Tiga dasawarsa yang lalu, globalisasi hanya dibicarakan sebagai
sebuah gelombang yang niscaya akan menerpa sistem-sistem besar di
Indonesia: ekonomi, budaya, politik, teknologi, serta berbagai kombinasi
di antara keempat sistem itu. Kini dinamika proses dan dampaknya adalah kenyataan konkrit yang sehari-hari ada di
depan mata: aktifitas produksi, distribusi dan konsumsi seni rupa
Indonesia telah berubah menjadi jaringan lintas negara yang rizomatik,
seolah tanpa pusat. Oleh karena berbagai eksesnya yang tak terduga,
dampak globalisasi harus selalu ditelaah dalam konteks yang spesifik,
melalui pengamatan yang rinci terhadap berbagai ranah, termasuk seni
rupa.
Pada era 1990-an, gejala globalisasi seni rupa mulai populer di
Indonesia melalui istilah ‘internasionalisasi’ dan/atau ‘regionalisasi’.
Gelombang perubahan pada masa itu tercermin langsung melalui
meningkatnya frekuensi berbagai kegiatan lintas negara yang melibatkan
Indonesia dan negara-negara lain di Asia dan Pasifik. Pada masa itu,
kartografi baru medan seni rupa secara praktis terbentuk oleh adanya dua
kekuatan baru (terutama Australia dan Jepang). Terselenggaranya pameran
besar periodik beskala biennale atau triennale yang didanai oleh institusi-institusi pemerintah atau museum di kedua
negara membuktikan hal itu.
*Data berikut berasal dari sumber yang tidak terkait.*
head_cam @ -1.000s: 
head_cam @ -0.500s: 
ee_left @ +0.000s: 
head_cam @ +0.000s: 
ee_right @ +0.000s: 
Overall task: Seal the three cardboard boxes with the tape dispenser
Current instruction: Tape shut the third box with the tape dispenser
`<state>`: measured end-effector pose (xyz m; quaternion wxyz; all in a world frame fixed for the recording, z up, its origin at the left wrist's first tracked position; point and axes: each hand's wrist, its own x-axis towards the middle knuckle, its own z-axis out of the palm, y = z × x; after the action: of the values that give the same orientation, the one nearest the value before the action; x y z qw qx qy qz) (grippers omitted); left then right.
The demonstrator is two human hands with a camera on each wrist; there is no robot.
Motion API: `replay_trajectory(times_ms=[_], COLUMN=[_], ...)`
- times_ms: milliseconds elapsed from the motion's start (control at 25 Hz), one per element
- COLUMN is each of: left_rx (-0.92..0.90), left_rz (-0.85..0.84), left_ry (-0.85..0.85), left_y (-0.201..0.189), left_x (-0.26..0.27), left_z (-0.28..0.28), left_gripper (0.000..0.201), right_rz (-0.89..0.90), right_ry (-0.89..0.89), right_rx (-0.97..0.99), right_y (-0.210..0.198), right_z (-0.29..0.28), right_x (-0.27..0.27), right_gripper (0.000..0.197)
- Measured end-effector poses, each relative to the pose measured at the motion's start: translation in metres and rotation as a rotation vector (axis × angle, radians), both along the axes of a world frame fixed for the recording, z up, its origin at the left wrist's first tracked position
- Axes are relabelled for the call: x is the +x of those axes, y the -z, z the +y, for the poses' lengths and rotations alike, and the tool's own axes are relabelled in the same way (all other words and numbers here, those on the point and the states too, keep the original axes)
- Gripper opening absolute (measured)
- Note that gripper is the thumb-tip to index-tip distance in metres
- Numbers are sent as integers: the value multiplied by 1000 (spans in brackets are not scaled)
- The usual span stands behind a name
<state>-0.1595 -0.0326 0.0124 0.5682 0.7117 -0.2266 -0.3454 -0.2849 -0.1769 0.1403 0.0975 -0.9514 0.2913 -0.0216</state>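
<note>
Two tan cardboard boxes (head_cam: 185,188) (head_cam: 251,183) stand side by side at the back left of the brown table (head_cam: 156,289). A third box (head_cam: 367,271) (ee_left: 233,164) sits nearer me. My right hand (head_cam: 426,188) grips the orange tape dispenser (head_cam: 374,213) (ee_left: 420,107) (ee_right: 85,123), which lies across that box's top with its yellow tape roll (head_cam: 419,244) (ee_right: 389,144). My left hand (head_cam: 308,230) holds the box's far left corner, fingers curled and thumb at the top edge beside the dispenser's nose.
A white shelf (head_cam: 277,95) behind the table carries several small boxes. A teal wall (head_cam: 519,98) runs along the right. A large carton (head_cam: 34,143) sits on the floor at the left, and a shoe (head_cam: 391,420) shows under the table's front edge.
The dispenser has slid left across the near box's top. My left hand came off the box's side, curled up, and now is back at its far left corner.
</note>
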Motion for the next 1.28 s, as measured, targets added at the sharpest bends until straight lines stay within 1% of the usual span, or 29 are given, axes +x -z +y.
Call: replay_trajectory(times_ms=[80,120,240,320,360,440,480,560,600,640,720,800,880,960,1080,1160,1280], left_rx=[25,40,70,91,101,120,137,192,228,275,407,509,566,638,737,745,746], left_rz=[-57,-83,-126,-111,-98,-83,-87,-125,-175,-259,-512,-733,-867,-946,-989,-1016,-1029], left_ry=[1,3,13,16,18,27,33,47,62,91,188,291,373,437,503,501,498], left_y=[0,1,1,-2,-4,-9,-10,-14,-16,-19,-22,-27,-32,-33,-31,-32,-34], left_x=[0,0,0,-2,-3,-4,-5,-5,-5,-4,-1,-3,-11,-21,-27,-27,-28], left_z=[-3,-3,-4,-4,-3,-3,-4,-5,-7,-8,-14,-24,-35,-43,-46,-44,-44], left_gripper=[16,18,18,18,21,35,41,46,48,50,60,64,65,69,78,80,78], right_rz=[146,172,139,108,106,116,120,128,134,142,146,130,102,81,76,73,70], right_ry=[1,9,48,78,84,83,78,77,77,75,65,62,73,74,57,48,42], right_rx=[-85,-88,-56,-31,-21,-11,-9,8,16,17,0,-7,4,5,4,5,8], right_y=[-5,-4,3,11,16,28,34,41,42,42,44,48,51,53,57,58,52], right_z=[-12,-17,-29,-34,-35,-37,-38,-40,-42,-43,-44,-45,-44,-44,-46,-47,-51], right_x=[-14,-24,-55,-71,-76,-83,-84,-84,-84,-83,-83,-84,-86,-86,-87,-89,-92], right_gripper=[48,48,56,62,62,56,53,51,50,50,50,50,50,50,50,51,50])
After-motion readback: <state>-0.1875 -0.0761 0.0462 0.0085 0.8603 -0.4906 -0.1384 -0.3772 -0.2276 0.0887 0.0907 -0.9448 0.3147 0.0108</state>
Seni rupa kontemporer Indonesia menjadi
bagian penting dalam era Asia-Pasifik 1990-an tersebut.
Pada 2000-an, didorong oleh pesatnya perkembangan seni rupa Cina
dalam jaringan pasar internasional, seni rupa Indonesia mengalami
perluasan melalui jaringan lintas negara yang melibatkan agen-agen
partikelir yang didominasi oleh aktifitas para penyalur seni dan galeri
komersial (non-pemerintah). Galeri-galeri Indonesia mulai terlibat
secara aktif di berbagai art fair internasional. Beberapa balai lelang
besar yang membuka cabang di Asia Tenggara berhasil memunculkan
klien-klien baru multinasional yang mendorong ‘nilai’ seni rupa
Indonesia secara signifikan.
Dalam kurun waktu dua dekade, internasionalisasi seni rupa
kontemporer Indonesia mengalami perubahan secara signifikan.
Pertanyaannya: Faktor estetik dan ekstra estetik apa yang mendorong perubahan-perubahan konstelasi seni rupa dalam dua dekade terakhir?
Bagaimana sebenarnya posisi seni rupa kontemporer Indonesia di arena
internasional? Bagaimana dampak globalisasi / internasionalisasi seni
rupa kontemporer Indonesia pada ranah lokal?